5. Reliable Message Guarantee
Storm can guarantee that every message sent by spout can be "fully processed", which is a direct distinction from other real-time systems, such as S4.
6. Fast Message Processing
Use ZEROMQ as the underlying message queue to ensure that messages can be processed quickly
7. Local mode, support fast programming test
Storm has a "local model" that simulates all the functions of a storm cluster in a process, running topology in local mode is similar to running topology on a cluster, which is useful for our development and testing.
Three, integration
The fusion of Spark and Hadoop, from Hadoop 0.23 to the repository of MapReduce, sees that the goal of Hadoop is to support more parallel computing models, including MapReduce, such as Mpi,spark.

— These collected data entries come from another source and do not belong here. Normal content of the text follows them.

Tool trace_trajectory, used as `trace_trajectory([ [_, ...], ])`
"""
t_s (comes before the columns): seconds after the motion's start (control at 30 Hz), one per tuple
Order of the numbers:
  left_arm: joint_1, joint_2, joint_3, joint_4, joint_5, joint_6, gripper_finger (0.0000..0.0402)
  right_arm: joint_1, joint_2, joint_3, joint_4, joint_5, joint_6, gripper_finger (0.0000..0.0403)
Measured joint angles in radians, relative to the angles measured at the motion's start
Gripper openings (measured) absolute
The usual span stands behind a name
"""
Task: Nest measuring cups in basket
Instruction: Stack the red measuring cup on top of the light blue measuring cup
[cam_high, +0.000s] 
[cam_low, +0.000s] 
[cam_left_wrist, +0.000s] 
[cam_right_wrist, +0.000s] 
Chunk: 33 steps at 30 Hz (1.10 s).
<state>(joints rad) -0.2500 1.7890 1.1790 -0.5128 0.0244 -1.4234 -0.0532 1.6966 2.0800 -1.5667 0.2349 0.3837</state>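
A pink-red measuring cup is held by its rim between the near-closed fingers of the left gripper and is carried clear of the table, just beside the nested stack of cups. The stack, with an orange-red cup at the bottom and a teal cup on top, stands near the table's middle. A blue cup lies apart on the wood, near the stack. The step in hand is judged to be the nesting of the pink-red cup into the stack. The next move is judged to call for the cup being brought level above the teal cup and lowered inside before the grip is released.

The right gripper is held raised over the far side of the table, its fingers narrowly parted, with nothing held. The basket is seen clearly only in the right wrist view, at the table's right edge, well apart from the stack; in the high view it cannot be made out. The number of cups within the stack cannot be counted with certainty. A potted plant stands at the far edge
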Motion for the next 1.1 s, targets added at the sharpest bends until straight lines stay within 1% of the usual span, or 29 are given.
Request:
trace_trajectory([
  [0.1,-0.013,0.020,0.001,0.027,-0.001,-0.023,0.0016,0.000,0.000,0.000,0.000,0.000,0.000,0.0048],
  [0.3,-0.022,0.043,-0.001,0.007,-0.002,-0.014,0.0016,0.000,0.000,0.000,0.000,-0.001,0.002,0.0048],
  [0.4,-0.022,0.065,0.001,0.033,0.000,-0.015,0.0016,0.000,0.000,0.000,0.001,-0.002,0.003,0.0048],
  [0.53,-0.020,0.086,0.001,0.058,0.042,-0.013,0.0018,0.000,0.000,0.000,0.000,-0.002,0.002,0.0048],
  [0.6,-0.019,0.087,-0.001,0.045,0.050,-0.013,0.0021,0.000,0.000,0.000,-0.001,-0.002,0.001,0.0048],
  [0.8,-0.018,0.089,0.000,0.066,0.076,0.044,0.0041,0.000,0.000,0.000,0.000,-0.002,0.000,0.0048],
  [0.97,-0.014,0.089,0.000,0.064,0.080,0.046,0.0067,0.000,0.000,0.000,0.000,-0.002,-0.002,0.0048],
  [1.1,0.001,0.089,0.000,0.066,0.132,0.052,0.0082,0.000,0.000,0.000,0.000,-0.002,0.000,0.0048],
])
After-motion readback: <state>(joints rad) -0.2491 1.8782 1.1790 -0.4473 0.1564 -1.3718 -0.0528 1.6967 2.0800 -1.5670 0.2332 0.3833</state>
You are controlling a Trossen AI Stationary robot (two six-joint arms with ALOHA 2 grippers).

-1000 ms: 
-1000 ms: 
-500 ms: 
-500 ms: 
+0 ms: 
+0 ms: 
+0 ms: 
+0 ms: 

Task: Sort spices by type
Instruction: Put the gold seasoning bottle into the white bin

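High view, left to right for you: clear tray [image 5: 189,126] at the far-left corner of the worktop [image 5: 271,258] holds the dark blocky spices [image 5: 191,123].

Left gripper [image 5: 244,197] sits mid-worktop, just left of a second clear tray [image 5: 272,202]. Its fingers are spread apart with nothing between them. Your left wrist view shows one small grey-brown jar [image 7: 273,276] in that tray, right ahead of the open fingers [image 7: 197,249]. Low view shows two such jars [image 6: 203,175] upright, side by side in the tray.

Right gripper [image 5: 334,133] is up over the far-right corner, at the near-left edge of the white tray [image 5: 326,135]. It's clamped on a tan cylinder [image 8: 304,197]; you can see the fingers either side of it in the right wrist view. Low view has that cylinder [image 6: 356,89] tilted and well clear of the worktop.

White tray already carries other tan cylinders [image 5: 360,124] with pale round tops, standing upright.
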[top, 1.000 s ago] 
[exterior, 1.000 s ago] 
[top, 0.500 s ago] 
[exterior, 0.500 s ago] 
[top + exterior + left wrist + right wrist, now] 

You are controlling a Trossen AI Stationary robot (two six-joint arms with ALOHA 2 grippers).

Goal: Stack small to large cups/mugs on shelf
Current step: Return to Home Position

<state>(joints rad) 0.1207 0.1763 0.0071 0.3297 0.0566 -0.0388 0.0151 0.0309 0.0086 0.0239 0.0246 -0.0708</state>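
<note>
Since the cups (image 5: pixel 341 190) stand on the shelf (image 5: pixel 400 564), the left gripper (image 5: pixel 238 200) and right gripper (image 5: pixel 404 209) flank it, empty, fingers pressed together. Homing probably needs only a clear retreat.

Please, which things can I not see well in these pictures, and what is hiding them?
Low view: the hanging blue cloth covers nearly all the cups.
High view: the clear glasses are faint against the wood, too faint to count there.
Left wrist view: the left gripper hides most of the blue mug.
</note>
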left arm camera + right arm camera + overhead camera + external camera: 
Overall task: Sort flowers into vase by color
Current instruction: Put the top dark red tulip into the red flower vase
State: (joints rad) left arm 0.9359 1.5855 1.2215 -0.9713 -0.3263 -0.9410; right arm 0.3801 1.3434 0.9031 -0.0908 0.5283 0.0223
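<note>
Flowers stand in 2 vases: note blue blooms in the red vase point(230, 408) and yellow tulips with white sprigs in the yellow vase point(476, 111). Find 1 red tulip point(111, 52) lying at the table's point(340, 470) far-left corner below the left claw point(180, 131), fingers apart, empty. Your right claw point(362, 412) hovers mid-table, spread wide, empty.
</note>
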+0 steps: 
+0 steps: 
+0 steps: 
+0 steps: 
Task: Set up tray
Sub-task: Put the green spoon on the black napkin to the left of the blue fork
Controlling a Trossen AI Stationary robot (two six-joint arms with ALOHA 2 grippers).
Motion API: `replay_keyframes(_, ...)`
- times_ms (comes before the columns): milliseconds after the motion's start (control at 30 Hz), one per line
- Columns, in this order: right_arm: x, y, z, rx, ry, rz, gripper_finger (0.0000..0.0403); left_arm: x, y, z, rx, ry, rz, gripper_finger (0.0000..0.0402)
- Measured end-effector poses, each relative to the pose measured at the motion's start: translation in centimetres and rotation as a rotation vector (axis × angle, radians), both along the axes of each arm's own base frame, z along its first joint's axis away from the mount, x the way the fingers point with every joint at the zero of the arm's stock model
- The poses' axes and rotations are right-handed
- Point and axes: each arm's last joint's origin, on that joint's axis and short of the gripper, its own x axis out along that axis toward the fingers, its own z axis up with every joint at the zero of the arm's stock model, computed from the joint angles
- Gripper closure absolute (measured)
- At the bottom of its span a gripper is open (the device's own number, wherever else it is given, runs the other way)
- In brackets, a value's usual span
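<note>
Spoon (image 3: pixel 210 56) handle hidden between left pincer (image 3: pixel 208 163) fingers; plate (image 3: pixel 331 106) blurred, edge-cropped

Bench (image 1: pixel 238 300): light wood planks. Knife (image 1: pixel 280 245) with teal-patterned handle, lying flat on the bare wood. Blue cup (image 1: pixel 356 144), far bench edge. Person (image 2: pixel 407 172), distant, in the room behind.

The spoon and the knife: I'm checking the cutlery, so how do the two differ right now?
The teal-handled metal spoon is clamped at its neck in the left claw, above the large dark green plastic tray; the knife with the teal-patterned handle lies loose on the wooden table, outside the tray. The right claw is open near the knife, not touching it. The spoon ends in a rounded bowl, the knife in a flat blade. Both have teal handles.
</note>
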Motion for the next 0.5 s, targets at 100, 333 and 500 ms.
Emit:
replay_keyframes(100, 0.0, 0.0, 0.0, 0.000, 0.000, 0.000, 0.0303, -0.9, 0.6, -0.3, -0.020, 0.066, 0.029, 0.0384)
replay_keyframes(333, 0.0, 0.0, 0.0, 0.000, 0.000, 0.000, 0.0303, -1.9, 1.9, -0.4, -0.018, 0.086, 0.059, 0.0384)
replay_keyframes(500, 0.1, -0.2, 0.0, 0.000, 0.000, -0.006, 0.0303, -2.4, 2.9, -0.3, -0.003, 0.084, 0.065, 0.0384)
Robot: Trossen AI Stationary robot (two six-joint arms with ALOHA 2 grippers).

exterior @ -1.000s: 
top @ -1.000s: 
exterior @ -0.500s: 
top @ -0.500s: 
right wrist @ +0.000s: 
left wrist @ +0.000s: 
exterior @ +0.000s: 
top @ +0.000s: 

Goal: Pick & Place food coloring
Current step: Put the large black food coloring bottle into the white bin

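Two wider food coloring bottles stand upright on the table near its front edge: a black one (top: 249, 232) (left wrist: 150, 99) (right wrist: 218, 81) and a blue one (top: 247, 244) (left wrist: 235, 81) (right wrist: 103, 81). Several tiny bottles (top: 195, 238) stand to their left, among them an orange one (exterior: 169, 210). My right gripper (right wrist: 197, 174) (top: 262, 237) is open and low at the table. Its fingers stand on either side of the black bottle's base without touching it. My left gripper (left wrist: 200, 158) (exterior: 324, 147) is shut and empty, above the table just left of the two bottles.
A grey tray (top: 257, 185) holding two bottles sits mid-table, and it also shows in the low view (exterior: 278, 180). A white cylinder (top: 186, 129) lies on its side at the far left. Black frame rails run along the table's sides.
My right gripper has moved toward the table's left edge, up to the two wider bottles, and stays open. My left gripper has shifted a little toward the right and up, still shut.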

After all, the single-node CPU utilization of Hadoop is not high now, so if this iterative-intensive operation is complementary to the existing platform. At the same time, it puts forward higher requirements to the resource dispatching system. With regard to resource scheduling, UC Berkeley seems to be doing a mesos, as well as using Linux container to unify the scheduling of Hadoop and other application models.
From the above, it is difficult to explain who will become the mainstream, on the contrary, the technology to achieve a strong integration is the king, learn from each other, complementary advantages, from the recent years of big data development, we are most familiar with the non-Hadoop belongs to.